Exercise details:
Reproduce word for word the lines between those holding "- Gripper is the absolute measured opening" and "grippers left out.", inclusive, and nothing else from the data below.

Data to use:
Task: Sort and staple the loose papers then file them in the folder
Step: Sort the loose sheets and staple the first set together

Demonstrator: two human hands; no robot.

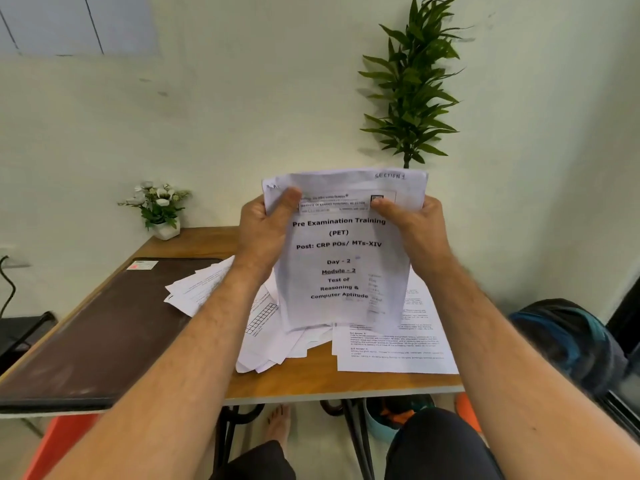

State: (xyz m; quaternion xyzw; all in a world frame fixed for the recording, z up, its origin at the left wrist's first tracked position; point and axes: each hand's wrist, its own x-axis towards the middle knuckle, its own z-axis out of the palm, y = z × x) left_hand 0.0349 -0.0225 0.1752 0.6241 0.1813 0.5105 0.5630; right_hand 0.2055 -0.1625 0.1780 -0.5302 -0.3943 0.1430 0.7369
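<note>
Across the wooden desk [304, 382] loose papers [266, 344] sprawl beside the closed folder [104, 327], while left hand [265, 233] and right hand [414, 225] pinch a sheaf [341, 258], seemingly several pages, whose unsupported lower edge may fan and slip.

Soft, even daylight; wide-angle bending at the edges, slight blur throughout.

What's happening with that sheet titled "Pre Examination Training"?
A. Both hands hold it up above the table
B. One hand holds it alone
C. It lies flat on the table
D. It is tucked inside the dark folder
A: the left hand and right hand each grip an upper corner of the title sheet, raised above the scattered papers.
</note>
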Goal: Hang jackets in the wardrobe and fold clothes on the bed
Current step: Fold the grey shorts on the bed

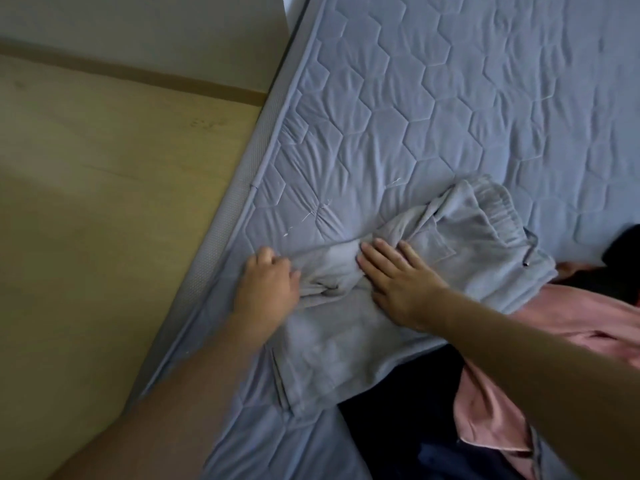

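Grey sweatpants [398, 282] lie on the bed [450, 98], near its left edge, at about 6 o'clock of the mattress as I look down. Light grey fleece, soft and limp. Elastic waistband [498, 206] bunched at 1 o'clock of the garment, drawstring tip [526, 263] hanging at 3 o'clock, a patch pocket showing just below the band. One leg runs down toward 7 o'clock and ends at the cuff. The middle is twisted into a knot of folds between my hands.

My left hand [266, 289] has its grip closed on the bunched fabric at 9 o'clock of the pants, fingers curled in. My right hand [398, 289] is flat, grip wide, fingers straight, pressing the cloth down just right of the twist.

Step looks like flattening before the fold. To do it well: keep the right palm pinning, pull left toward 9 o'clock to draw out the twist, then smooth outward so the legs stack. Risk: a fold over the bunch sets creases.

Pink garment [491, 410] lies at 4 o'clock, partly under the pants; dark clothes [398, 403] at 5 o'clock. Wooden floor [86, 202] at 9 o'clock.
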Motion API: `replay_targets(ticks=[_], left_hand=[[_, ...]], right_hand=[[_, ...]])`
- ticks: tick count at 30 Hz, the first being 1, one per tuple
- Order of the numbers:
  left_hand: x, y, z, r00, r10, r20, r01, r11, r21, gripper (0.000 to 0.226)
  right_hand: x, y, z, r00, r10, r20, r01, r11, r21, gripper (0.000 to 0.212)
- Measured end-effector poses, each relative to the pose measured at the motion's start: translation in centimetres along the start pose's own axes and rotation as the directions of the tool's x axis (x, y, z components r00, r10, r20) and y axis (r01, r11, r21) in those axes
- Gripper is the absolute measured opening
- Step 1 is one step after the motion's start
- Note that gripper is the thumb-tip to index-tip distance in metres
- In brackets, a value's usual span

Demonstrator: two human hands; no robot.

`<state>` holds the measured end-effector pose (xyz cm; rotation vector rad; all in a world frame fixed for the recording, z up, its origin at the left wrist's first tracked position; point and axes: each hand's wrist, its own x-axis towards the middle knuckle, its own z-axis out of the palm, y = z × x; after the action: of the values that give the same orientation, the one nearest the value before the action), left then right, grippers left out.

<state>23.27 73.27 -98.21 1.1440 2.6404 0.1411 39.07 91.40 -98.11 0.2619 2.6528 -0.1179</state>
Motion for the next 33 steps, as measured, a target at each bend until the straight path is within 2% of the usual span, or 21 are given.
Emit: replay_targets(ticks=[1,3,5,6,7,9,10,13,14,16,18,20,21,23,25,27,28,29,31,32,33], left_hand=[[0.1,-0.9,0.1,0.998,0.021,0.063,-0.021,1.000,0.007,0.018],[0.6,-2.2,-0.2,0.965,0.067,0.253,-0.070,0.998,0.000,0.026],[2.1,-2.9,-0.8,0.942,0.095,0.323,-0.110,0.993,0.030,0.048],[2.8,-3.0,-1.2,0.932,0.106,0.346,-0.136,0.989,0.062,0.054],[3.3,-3.1,-1.5,0.920,0.121,0.372,-0.157,0.985,0.068,0.051],[3.7,-3.2,-1.9,0.894,0.119,0.433,-0.102,0.993,-0.062,0.023],[3.6,-3.2,-1.8,0.881,0.111,0.460,-0.062,0.991,-0.119,0.019],[1.7,-3.3,-1.5,0.889,0.104,0.445,-0.045,0.989,-0.141,0.018],[0.6,-3.7,-1.5,0.894,0.093,0.438,-0.043,0.991,-0.124,0.018],[-1.6,-5.0,-2.2,0.881,0.071,0.467,-0.035,0.996,-0.085,0.027],[-3.9,-6.5,-3.9,0.831,0.019,0.555,-0.013,1.000,-0.014,0.055],[-6.3,-8.1,-6.6,0.806,0.015,0.592,-0.073,0.994,0.075,0.086],[-7.5,-8.7,-8.0,0.816,0.056,0.575,-0.156,0.980,0.127,0.092],[-9.5,-9.5,-10.6,0.820,0.155,0.551,-0.306,0.932,0.192,0.085],[-10.5,-9.2,-12.4,0.784,0.187,0.591,-0.315,0.941,0.121,0.057],[-10.1,-7.7,-14.1,0.742,0.148,0.653,-0.178,0.984,-0.020,0.014],[-9.5,-6.5,-14.7,0.713,0.133,0.688,-0.104,0.991,-0.083,0.009],[-8.5,-5.2,-15.1,0.694,0.126,0.709,-0.031,0.989,-0.145,0.025],[-6.1,-2.1,-15.9,0.634,0.116,0.765,0.178,0.940,-0.290,0.048],[-4.8,-0.7,-16.2,0.573,0.131,0.809,0.318,0.874,-0.367,0.056],[-3.2,0.4,-16.3,0.495,0.163,0.853,0.456,0.787,-0.415,0.059]], right_hand=[[-0.5,-2.0,0.3,0.996,0.092,-0.020,-0.090,0.991,0.098,0.067],[-2.0,-6.7,0.2,0.983,0.163,-0.080,-0.136,0.954,0.269,0.073],[-4.0,-11.1,0.8,0.971,0.125,-0.203,-0.054,0.944,0.325,0.080],[-5.1,-12.9,1.3,0.976,0.067,-0.208,0.001,0.950,0.312,0.086],[-6.0,-14.2,1.6,0.993,-0.007,-0.121,0.042,0.957,0.287,0.092],[-6.7,-15.5,2.7,0.996,-0.083,0.038,0.074,0.977,0.201,0.099],[-6.4,-15.6,3.1,0.993,-0.063,0.102,0.044,0.984,0.174,0.096],[-4.5,-15.6,2.6,0.995,0.102,-0.005,-0.099,0.978,0.186,0.056],[-4.0,-15.7,2.3,0.989,0.151,0.008,-0.149,0.964,0.222,0.047],[-3.3,-16.3,1.7,0.989,0.141,0.052,-0.150,0.941,0.302,0.036],[-3.5,-17.8,0.6,0.993,0.045,0.111,-0.090,0.888,0.451,0.036],[-4.6,-19.7,-1.6,0.994,-0.037,0.103,-0.044,0.730,0.682,0.022],[-5.5,-20.6,-2.7,0.996,-0.056,0.068,-0.016,0.644,0.765,0.012],[-7.3,-21.4,-4.7,0.998,-0.059,0.037,-0.001,0.519,0.855,0.008],[-9.0,-21.0,-6.1,0.992,-0.014,0.127,-0.112,0.388,0.915,0.007],[-10.5,-19.7,-6.9,0.942,0.070,0.329,-0.336,0.151,0.930,0.007],[-11.1,-18.8,-7.1,0.891,0.124,0.436,-0.437,-0.017,0.899,0.013],[-11.7,-17.8,-7.3,0.826,0.167,0.539,-0.501,-0.224,0.836,0.023],[-12.7,-15.8,-7.2,0.712,0.173,0.680,-0.445,-0.637,0.629,0.029],[-13.2,-14.6,-7.1,0.685,0.155,0.711,-0.364,-0.773,0.520,0.024],[-13.6,-13.3,-6.9,0.677,0.139,0.723,-0.279,-0.860,0.426,0.019]])
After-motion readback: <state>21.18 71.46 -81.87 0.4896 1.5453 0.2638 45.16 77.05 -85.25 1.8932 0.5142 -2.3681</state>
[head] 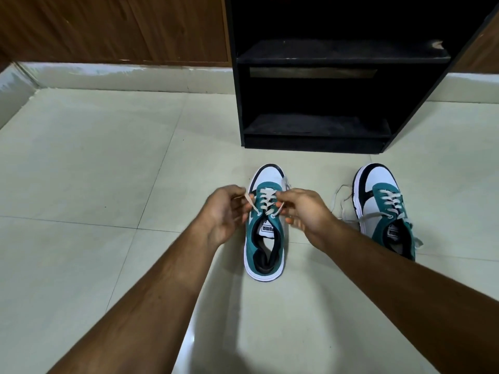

Exercise solution:
- Gripper is the absolute measured opening
- Step 1 is one step after the motion's start
- Note that gripper is the thumb-tip to index-tip distance in metres
- In brackets, a value's usual span

Demonstrator: two human hands; no robot.

`<state>` holds the measured end-effector pose (xyz cm; rotation vector rad; all in a world frame fixed for the recording, z up, its origin at the left wrist's first tracked position; point and axes: each hand's wrist, its own x-axis towards the middle knuckle, its own z-axis out of the palm, y = z × x; after the action: of the values that give the same orientation, the one nearest the value before the action), left then right, grippers left out.

The work on this exercise is now complete.